Modern paganism in Scandinavia is almost exclusively dominated by Germanic Heathenry, in forms and groups reviving Norse paganism. These are generally split into two streams characterised by a different approach to folk and folklore: Ásatrú, a movement that been associated with the most innovative and Edda-based approaches within Heathenry, and Forn Siðr, Forn Sed or Nordisk Sed, a movement marked by being generally more traditionalist, ethnic-focused and folklore-rooted, characterised by a worldview which its proponents call folketro ("faith of the folk", "folk religion"). Forn Siðr may also be a term for Scandinavian Heathenry in general. Vanatrú defines the religion of those individuals or groups in which the worship of the Vanir dominates.

==Religions==
A split in classification has arisen in the Scandinavian Heathen milieu (with the exception of Iceland) and is determined by approach to historicity and historical accuracy. On one hand, there is the Ásatrú movement represented by the "Eddaic" reconstructionists who aim to understand the pre-Christian Germanic religion based on academic research and the Edda, and implement reconstructions in their practice. Contrasting with this is the Forn Siðr, Forn Sed or Nordisk Sed movement, characterised by a "traditionalist" or "folkist" approach, in Scandinavia known as fólkatrú, which emphasizes living local tradition as central.

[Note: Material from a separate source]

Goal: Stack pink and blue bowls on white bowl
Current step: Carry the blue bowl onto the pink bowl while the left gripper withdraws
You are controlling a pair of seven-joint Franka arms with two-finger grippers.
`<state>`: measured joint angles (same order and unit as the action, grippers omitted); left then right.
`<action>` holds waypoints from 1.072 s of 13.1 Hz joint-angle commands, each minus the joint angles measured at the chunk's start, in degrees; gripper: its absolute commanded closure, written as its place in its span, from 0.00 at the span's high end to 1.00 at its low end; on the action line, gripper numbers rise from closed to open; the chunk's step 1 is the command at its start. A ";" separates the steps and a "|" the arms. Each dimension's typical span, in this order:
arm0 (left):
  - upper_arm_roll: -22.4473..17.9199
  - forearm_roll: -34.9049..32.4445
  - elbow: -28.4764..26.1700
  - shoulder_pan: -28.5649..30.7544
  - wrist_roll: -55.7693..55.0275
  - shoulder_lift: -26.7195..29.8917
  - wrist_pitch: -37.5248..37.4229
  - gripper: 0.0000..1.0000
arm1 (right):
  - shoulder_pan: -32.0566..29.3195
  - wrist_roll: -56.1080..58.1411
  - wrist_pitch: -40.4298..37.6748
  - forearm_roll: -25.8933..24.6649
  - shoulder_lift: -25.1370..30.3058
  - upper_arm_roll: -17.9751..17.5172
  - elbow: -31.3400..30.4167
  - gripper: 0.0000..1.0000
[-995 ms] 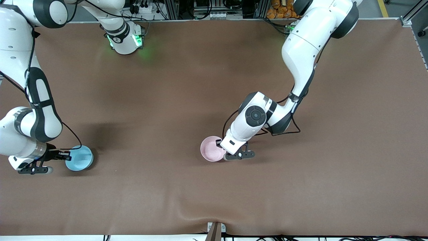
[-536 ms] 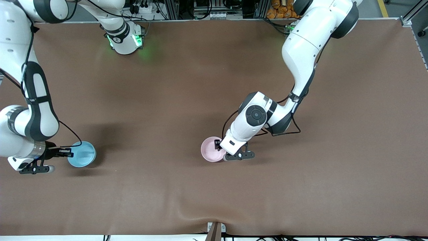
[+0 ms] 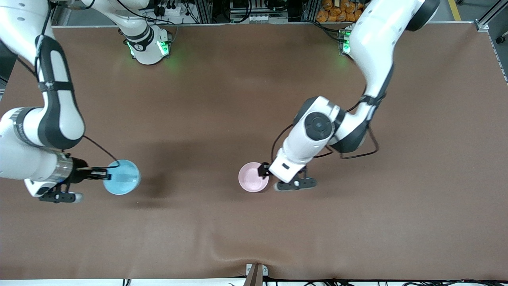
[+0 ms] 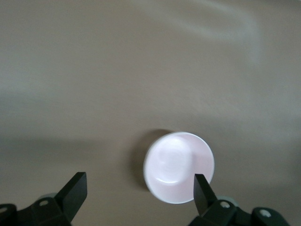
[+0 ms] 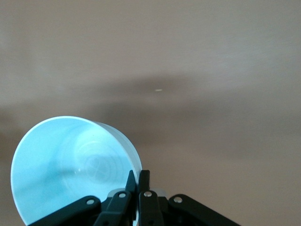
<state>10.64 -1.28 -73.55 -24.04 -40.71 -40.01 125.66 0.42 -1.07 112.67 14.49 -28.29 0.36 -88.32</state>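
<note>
With the left tool (image 4: 138, 200) spread wide beside the pink bowl (image 3: 253, 177), the blue bowl (image 3: 121, 182), pinched by the right tool (image 3: 104, 174), should be kept level and centred over it.

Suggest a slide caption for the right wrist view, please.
Right tool shut on the blue bowl's rim, carrying it above the brown table.

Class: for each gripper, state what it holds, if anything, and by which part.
Right gripper: blue bowl, pinched at its rim. Left gripper: nothing; jaws open over the pink bowl.
</note>
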 commanded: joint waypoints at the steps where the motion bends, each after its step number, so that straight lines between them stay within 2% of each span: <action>1: -0.36 -6.33 -1.42 1.62 -0.08 5.01 -6.81 1.00 | 4.48 -10.04 2.63 4.31 2.10 0.52 -2.03 0.00; 5: -0.09 -7.86 -1.42 6.63 4.21 12.65 -15.95 1.00 | 12.91 -27.54 9.65 5.64 1.40 0.52 -2.21 0.00; 8: 0.00 -7.25 -1.42 10.49 9.40 18.02 -21.58 1.00 | 20.65 -40.20 21.32 5.47 -0.09 0.61 -4.57 0.00; 12: 0.17 -6.81 -1.42 15.67 16.60 22.68 -26.59 1.00 | 26.81 -47.60 28.29 4.15 -3.79 1.31 -4.85 0.00; 14: 0.35 -6.11 -1.33 19.54 24.67 25.14 -29.14 1.00 | 28.93 -51.90 30.15 3.71 -5.54 1.31 -4.58 0.00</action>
<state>10.30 -8.00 -73.59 -7.70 -21.60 -17.76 98.60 27.41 -49.08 141.36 18.76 -32.95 0.69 -93.20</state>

Traditionalists will not reconstruct, but base their rituals on intimate knowledge of regional folklore. Proponents of traditionalism include the Norwegian Forn Sed Norge and the Swedish Samfälligheten för Nordisk Sed. Both religions reject the ideas of Romanticist or New Age currents as reflected in Armanism or American Asatru. At the other end of this scale are syncretist or eclectic approaches which merge innovation or "personal gnosis" into historical or folkloric tradition. The "folkists" define their religion as Nordisk Sed ("Nordic Custom"), preferring this term over Ásatrú, which is mostly associated with the "eclectic" reconstructionists.

==By country==

===Denmark===
In Denmark the Forn Siðr — Ásatrú and Vanatrú Association in Denmark was formed in 1999, and officially recognized in 2003.

===Norway===
Two Pagan organizations are recognized by the Norwegian government as religious societies: Åsatrufellesskapet Bifrost formed in 1996 (Asatru Fellowship "Bifrost"; with some 300 members as of 2011) and Forn Sed Norge formed in 1998 (with some 85 members as of 2014). Being recognized by the government allows them to perform "legally binding civil ceremonies". Forn Sed Norge is a member of the European Congress of Ethnic Religions. A third group, Vigrid, makes racial teachings a part of their ideological framework, as well as using Nazi Germany's flag colors and structure in their banner. For this reason many consider them to be neo-Nazis. Vigrid has also influenced Norway's view on pagan symbols, causing many Norwegians to believe that the symbols are racist in nature. Researcher Egil Astrem suggests that a "moral panic" arose regarding paganism being viewed as linked to Satanism within broader Norwegian society, and viewed as a threat to the stability of moral community within the nation.

===Sweden===
In Sweden, Sveriges Asatrosamfund formed in 1994, and renamed to Swedish Forn Sed Assembly (Samfundet Forn Sed Sverige) in 2010. At present it is the second largest national organization for heathenry. The largest organization is the Nordic Asa-Community, formed in 2014. A difference between the two is that the Sweden Forn Sed Assembly takes an explicitly political stance on issues such as xenophobia, whereas the Nordic Asa-Community asserts to be non-political and has banned political symbols from its activities. A number of independent local groups (blotlag) also exist. Some of these used to be part of Nätverket Forn Sed ("The Forn Sed Network") when it was operational. Another group operational in the country is Samfälligheten för Nordisk Sed ("Community for Nordic Sed").

===Iceland===
Ásatrúarfélagið was recognized as a religious organization by the Icelandic government in 1973. Its first leader was farmer and poet Sveinbjörn Beinteinsson. It is the largest non-Christian religious organization in Iceland and has some 3,583 members (as of January 1st, 2017), making up just over 1% of the total population. Another group is the Reykjavíkurgoðorð.